Майор расхохотался — неожиданно заливисто, весело.
— Ну, ты, мил-человек, дал. В Ташкенте… — И мгновенно посерьезнев лицом и понизив голос, спросил: — Есть?
Увы… типичный вопрос. Одиннадцатая бригада стояла по всему Узбекистану, осуществляла миротворческие функции, боролась с бандами и поддерживала штаны местной армии и милиции, из которой что ни день, так если не дезертир — то беглец. Самые «теплые» места были в Ташкенте, тут были и казармы нормальные, и девочки, да и вообще — миллионный, вроде как цивилизованный город. Но естественно — не бесплатно.
— То есть, товарищ майор?
Майор махнул рукой.
— То и есть. На, держи бумаги свои. Как только подойдет кто — я тебе маякну.
— Есть. А когда… подойдет?
— Скоро подойдет. Скоро. Без места службы не останешься.
«Подошли», когда новоиспеченный сержант Российской армии уже устал сидеть и смотреть. Здесь и в самом деле были жесткие стулья, какие обычно бывали в школах, — вот он и сидел на них напротив кабинета, а никто не обращал на него никакого внимания. Его поразило, что все что-то тащили — почти половина из числа прошедших мимо него что-то тащили либо из кабинета, либо в кабинет, что — он не мог понять. В одном случае точно — ковер, а что в сумках?
Непонятно…
Когда терпение его лопнуло и он решился-таки опять зайти в кабинет к майору, сказавшему «И чо?» — из кабинета майора вышел офицер, который зашел туда раньше. Юрьев как раз поднимался, офицер с капитанскими погонами мгновенно оглядел коридор и шагнул к нему. Капитанские погоны на едва ли не сорокалетнем мужике значили много — обычно они были или на совсем плохих офицерах, или на совсем хороших, которых нельзя уволить, потому что кому-то надо и службу служить, но кто не выслуживался, не лебезил, не заносил и имел отвратительную привычку говорить начальству в лицо неприятную правду.

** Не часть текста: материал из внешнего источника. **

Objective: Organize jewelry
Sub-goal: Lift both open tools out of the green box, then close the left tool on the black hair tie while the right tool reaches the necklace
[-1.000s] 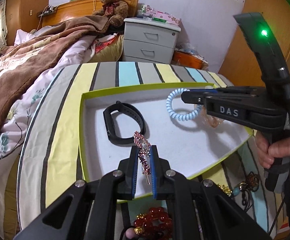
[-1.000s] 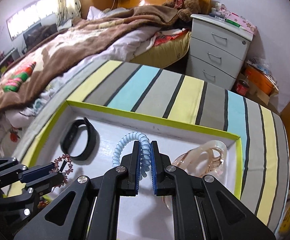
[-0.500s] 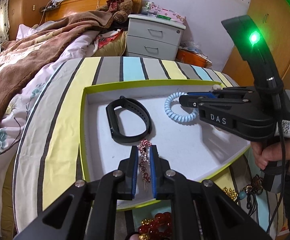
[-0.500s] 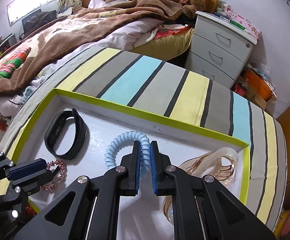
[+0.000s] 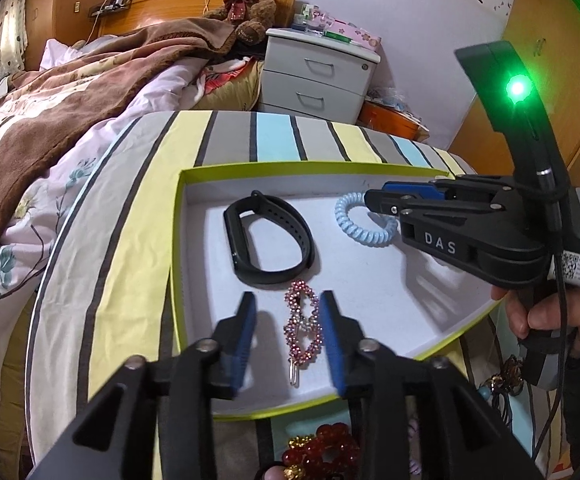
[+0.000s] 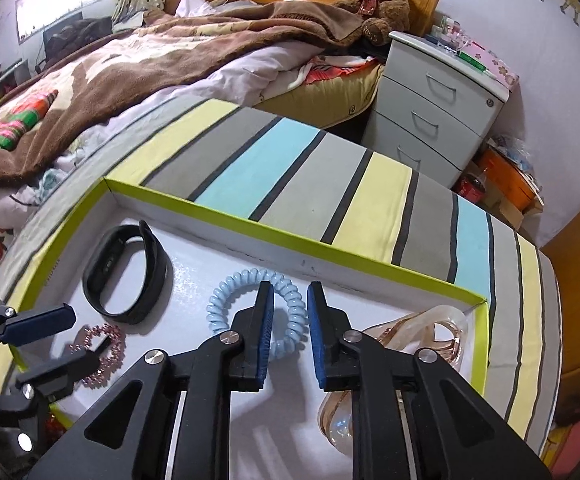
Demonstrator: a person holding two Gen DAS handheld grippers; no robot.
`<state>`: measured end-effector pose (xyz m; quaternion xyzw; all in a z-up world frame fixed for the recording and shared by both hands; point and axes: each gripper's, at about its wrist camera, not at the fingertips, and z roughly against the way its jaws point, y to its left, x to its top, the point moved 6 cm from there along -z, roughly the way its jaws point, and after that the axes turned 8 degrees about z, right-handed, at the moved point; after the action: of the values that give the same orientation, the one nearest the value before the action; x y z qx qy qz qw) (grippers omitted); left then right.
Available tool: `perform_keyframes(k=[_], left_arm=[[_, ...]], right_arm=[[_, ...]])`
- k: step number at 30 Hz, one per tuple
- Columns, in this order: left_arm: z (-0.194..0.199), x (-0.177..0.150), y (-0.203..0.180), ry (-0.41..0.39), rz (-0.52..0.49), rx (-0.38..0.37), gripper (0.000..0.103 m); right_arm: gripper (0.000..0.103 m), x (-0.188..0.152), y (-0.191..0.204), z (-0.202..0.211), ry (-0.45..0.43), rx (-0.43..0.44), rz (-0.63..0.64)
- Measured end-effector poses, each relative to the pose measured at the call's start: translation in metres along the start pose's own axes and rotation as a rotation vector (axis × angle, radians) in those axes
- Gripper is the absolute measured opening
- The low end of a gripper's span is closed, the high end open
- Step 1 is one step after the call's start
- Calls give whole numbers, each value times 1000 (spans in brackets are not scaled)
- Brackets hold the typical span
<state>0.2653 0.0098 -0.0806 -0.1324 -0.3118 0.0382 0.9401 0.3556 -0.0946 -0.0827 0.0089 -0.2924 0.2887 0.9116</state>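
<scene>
Snagging is the risk I watch for as both pairs of my jaws are opening over the green-rimmed tray (image 5: pixel 178 240). My left gripper (image 5: pixel 288 334) has its blue pads apart on either side of the pink beaded hair clip (image 5: pixel 303 326), which lies flat on the white tray floor just in front of the black wristband (image 5: pixel 268 240); the pads no longer press on it. My right gripper (image 6: pixel 288 334) also stands parted, with one side of the blue spiral hair tie (image 6: pixel 250 300) between its pads and resting on the floor, beside the clear pink claw clip (image 6: pixel 442 332).

If I pull the right gripper away too early, I judge the springy coils could catch on a pad and the tie would stretch or flip out of place. The beaded clip's beads might likewise hook the left pad and drag it into the wristband. Lifting at a slant could clip the tray's rim and shift everything. More beads (image 5: pixel 322 450) wait outside the near edge.
</scene>
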Motion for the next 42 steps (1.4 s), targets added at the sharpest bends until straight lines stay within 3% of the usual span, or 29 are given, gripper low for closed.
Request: perform_keyframes(k=[7,17,27,37,42], left_arm=[[22,0,0,-38,6,-27,60],[64,-15,13,-70,34,-55,74],[77,-54,28,-28,34,-58,81],[64,-85,26,25,45,-73,82],[61,-90,22,24,33,-71,80]], right_arm=[[26,0,2,24,-52,6,-8],[26,-37,9,74,-124,50,-35],[26,-101,-2,110,-157,85,-160],[27,-159,-24,142,-173,29,-231],[32,-182,-37,143,-156,28,-275]])
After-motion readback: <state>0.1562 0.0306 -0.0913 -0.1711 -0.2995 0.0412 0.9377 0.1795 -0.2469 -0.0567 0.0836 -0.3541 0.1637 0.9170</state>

Этот, судя по всему, относился ко второй категории — неопределенного цвета, застывшие глаза и плавные, но точные движения, выдающие человека, не год и не два помотавшегося по горячим точкам.
— Юрьев?
— Так точно.
— Капитан Белый. Одиннадцатая мотострелковая?
— Так точно. — Юрьев протянул предписание, капитан небрежно сложил его и сунул в карман, даже не посмотрев.
— Вещи твои все здесь?
— Так точно.
— За мной.
На заводской стоянке, огороженной железобетонными блоками и колючей проволокой, их ждал новенький трехосный «Медведь», машина, устойчивая к взрывам и теоретически держащая «по кругу» 12,7, как на практике было — сержант не знал. Их учили на стареньких восьмидесятках, там личный состав почти всегда передвигался не под броней, а на ней, потому что с боков мог пробить даже пулемет. Здесь же можно было ездить и под броней — высокая, крепкая, совсем как американская машина с противогранатными решетками со всех сторон и башенкой от БТР-82 на крыше.
У машины стоял часовой — похвальная предосторожность, не все офицеры выставляют часового на своей территории, а между тем магнитную мину могут прилепить где угодно, только зазевайся. Часовой был совершенно колоритным типом — здоровяк, голый по пояс (удивительно при не такой уж и жаркой погоде), на голове вместо уставного головного убора черная бандана с пиратским флагом, в руках пулемет «Печенег», длинная лента идет назад, за плечо и скрывается в рюкзаке — получается, это две сцепленные ленты на двести пятьдесят — пятьсот патронов, готовых к немедленному применению. На носу у здоровилы были противосолнечные очки, на теле — татуировки, не уголовные, а скорее «понтовые», типа терминатора с пистолетом. Как минимум две свастики.
— Зиг хайль! — поприветствовал своего командира здоровяк, вскинув руку в фашистском приветствии.
— Наряд вне очереди, — констатировал беззлобно командир, — готовишь сегодня ты.
— А жрать будете? — не обиделся здоровяк.